That’s not the warding chill of Knives’s will pressing against my brain. He did it infrequently, but it was comforting, in a way, to speak to him without verbal words. His coldness, ironically, was like warmth to me. It reminded me of blistering winter days back home, 500 years ago.
No, this was a scalding hot splash of water. A boiling pot that overflowed too soon. I remembered the technique that Knives taught me, how to push him out, if I ever needed to–not that I ever did–so I focused. I focused in on the unknowable, the imperceptible, those things beyond the knowledge of these blessed or cursed angels from the cosmos.
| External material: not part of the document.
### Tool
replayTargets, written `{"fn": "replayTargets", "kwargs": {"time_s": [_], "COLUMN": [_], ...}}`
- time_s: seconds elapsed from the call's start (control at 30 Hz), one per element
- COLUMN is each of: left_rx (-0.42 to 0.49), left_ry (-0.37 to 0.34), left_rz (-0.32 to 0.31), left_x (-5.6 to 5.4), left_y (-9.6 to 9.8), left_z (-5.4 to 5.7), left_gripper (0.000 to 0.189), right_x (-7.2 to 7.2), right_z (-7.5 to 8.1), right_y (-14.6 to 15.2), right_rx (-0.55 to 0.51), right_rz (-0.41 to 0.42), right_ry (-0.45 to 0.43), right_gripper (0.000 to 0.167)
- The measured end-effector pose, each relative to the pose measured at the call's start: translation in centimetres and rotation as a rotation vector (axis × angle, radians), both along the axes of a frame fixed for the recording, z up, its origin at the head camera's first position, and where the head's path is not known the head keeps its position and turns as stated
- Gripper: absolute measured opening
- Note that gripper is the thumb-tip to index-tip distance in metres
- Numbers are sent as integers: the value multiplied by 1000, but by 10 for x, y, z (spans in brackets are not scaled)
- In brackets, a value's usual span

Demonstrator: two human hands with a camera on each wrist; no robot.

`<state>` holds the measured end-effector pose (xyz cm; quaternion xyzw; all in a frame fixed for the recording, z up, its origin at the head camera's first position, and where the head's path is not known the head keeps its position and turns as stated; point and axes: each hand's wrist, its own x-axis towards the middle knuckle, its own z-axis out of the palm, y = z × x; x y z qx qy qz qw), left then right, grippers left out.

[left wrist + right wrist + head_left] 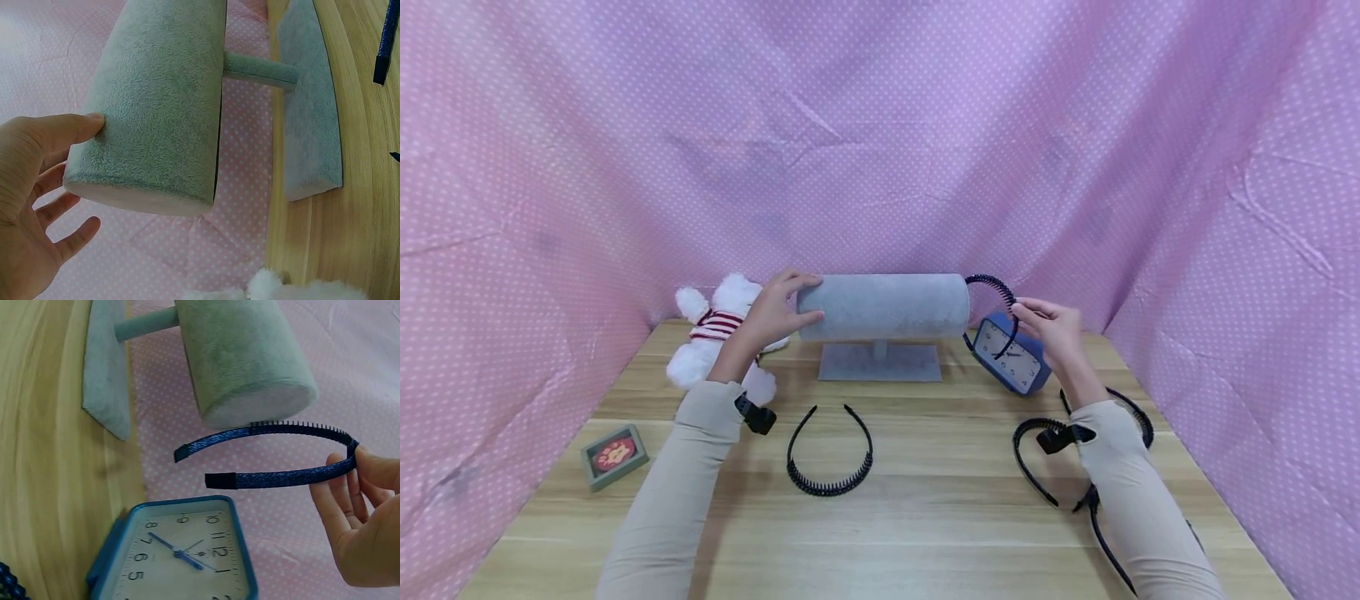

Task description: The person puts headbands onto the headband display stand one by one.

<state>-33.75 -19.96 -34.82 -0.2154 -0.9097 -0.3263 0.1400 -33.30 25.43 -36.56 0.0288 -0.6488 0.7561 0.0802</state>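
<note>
Left hand [775, 312]: I see it gripping the stand [883, 307] by its left end, mid-frame.
Right hand [1054, 329]: I see it pinching a headband [1000, 286], right of centre, beside the stand.
Clock [1018, 367]: right of centre.

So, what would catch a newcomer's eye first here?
Probably the big grey padded cylinder on its stand, central in the head view, its left end held by the left hand. At its right end, the right hand pinches a dark toothed headband near a blue clock. Pink dotted cloth hangs behind.
</note>
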Motion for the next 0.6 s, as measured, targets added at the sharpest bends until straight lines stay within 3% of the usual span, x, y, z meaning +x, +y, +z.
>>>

I let my mind conjure images of huge bodies of water. Those great lakes that my home was renowned for. I remembered the feeling of the cool, brackish sea lapping at my bare feet. The wind tousled my long, brown hair. Long, it used to be long. A long, long time ago. (And now it was short, out of some fear that someone would grab it, drag me up by my head. No one ever has. But I won’t let anyone do that.)
Vash’s prodding simmered away, evaporating as I recalled pulling my hands through the reeds, plucking a cattail out of the marsh to chase my sister with.
“Dinner should be ready soon,” Vash said, clasping his hands together. “Why don’t you two go relax at the table?”
Soon we’re at the dinner table, two people on each side. It’s not a particularly big table. It’s clearly made for only four–like the size of their family–but Knives doesn’t take a plate, and I only take a small one, my appetite soured by what’s happened so far. I sit next to Knives. On the next edge, Vash sits to Knives’s left, with his wife next to him. Across from us are the children, the son across from me and the daughter across from Knives.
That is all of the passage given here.